When close to the green, the temptation is to always grab the pitching wedge and play a chip shot. However, there will be occasions when flying the ball all the way to the green in the air is not the best way to approach the shot.
When you had a short distance to the green, you have several options depending on what is between the ball and green. If there is a hazard, in the way of a bunker or water, you will need to generate enough loft on the ball to comfortably clear these hazards and get the ball to stop as close to the hole as possible.
Often, you will find there is nothing but grass between your ball and the green, all be it uphill and this brings the bump and run shot into play. This shot will see the ball travel low in the air only part of the distance and this allows it to bounce and roll the rest of the way. It is a great shot to have in your arsenal when playing a links style course, where the ground is firm and the wind is blowing.
To play the bump and run, you want the ground between your ball and the green to be running flat or uphill and you want a shot which is low, with minimal spin on the ball. You can use several clubs to play this shot be we recommend starting with an 8 iron. Even if you make a poor contact with the ball and catch it thin, the result will be similar to hitting the shot perfectly, making it a great choice for this shot.
To achieve that, you must use a low, sweeping motion through impact. The best distance to practice this shot would be just off the green and about 40 yards from the pin. It can be played from further out than this but for practice purposes, this distance is ideal. Align the club face to the target and keep the shaft of the club in an upright position, doing this will help the motion of swing, keeping wrist movement to a minimum.
Move the grip of the club forward slightly and distribute your weight onto the front foot, to a 60/40 percent ratio. This well help to de-loft the club and keep the ball closer to the ground.
The actual stroke for a bump and run is like a putting stroke and should be controlled mainly through the shoulders, not the wrists. Keep your hands ahead of the club head as the club swings through the ball. This technique helps to remove other mechanics from the shot, which will only complicate things and not bring a great deal extra to the shot.

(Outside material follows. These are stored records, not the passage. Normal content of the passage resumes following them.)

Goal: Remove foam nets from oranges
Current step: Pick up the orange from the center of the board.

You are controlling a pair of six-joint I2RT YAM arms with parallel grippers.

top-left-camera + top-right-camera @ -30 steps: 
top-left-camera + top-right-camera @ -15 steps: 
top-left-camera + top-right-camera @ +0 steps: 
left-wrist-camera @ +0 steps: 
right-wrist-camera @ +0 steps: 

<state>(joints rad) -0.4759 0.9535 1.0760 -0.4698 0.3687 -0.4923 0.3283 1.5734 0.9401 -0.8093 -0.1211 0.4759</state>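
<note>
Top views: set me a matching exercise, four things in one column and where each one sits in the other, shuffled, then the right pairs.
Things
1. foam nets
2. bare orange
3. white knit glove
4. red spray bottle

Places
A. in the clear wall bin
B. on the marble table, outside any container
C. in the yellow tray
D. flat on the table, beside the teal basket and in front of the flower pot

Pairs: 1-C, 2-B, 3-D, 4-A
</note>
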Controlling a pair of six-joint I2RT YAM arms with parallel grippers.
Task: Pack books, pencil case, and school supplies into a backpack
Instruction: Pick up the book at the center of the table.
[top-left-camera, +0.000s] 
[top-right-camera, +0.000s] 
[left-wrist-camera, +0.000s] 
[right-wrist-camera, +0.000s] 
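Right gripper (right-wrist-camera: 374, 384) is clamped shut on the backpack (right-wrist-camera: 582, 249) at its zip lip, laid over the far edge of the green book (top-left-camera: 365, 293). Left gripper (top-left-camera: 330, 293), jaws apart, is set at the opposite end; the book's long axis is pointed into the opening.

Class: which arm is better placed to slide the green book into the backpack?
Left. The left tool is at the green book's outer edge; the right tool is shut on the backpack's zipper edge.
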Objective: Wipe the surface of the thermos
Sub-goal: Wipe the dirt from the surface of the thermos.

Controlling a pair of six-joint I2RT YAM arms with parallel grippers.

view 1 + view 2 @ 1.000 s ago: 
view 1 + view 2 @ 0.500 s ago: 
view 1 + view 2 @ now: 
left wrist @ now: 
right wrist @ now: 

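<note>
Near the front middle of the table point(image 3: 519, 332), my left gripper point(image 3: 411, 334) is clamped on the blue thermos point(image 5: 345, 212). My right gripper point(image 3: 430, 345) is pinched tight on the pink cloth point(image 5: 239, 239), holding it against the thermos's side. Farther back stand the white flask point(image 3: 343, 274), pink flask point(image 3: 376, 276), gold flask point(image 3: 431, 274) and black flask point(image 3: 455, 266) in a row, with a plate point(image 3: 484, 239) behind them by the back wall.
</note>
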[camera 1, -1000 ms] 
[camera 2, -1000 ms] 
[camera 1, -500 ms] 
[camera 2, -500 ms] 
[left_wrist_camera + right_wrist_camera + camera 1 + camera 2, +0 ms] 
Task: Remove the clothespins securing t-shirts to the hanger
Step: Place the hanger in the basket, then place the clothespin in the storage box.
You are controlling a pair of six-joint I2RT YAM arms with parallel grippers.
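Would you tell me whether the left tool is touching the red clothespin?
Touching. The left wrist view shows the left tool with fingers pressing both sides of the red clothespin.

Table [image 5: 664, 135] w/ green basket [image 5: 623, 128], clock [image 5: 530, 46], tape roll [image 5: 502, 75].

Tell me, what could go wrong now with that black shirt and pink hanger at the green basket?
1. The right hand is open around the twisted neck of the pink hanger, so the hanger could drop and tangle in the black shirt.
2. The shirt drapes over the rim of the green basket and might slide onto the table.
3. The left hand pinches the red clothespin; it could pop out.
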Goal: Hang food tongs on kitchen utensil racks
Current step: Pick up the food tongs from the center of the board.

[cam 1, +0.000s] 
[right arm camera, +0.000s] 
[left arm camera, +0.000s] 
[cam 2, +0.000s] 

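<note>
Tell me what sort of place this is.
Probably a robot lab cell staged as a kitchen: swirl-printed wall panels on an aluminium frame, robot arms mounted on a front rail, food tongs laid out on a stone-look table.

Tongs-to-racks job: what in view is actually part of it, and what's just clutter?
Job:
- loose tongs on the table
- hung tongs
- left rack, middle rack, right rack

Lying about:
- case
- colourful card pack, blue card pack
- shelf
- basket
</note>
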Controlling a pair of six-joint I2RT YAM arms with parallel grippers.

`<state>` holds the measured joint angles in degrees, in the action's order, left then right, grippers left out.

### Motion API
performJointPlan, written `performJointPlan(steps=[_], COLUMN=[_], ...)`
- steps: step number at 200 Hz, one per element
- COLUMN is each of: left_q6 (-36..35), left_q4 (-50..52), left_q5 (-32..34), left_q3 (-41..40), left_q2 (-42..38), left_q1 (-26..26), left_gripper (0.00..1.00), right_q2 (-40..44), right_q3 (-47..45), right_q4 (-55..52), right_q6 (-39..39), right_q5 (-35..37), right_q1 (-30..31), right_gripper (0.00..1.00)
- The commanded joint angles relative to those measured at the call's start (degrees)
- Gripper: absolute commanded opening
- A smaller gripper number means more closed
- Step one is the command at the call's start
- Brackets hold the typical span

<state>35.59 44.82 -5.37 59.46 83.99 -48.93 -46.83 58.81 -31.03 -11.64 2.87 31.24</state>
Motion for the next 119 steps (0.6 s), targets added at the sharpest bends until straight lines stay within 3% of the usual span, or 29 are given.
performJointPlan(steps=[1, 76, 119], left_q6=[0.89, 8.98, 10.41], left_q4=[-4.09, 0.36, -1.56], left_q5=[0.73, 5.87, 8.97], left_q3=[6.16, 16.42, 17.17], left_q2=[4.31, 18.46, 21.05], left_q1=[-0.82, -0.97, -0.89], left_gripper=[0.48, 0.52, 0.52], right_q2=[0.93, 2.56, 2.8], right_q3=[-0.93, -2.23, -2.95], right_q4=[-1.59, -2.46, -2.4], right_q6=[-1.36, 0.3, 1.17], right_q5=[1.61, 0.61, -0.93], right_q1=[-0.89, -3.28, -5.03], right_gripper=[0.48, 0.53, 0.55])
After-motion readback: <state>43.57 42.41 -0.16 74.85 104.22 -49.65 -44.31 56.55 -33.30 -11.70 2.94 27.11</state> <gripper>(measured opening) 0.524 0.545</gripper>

The follow through should be the same distance from the ball as your backswing was when you started the bump and run shot. Try to keep your head still and maintain an even tempo throughout the shot, pointing the club head at the pin on follow through.
You will need to judge the distance at which you want the ball to bounce before rolling onto the green but using an 8 iron to practice from 40 yards, should allow you to bump the ball on the edge of the green and roll it on close to the pin.
As with any shot in golf, the bump and run requires practice and the more you do, with different clubs, the better and more consistent you will become.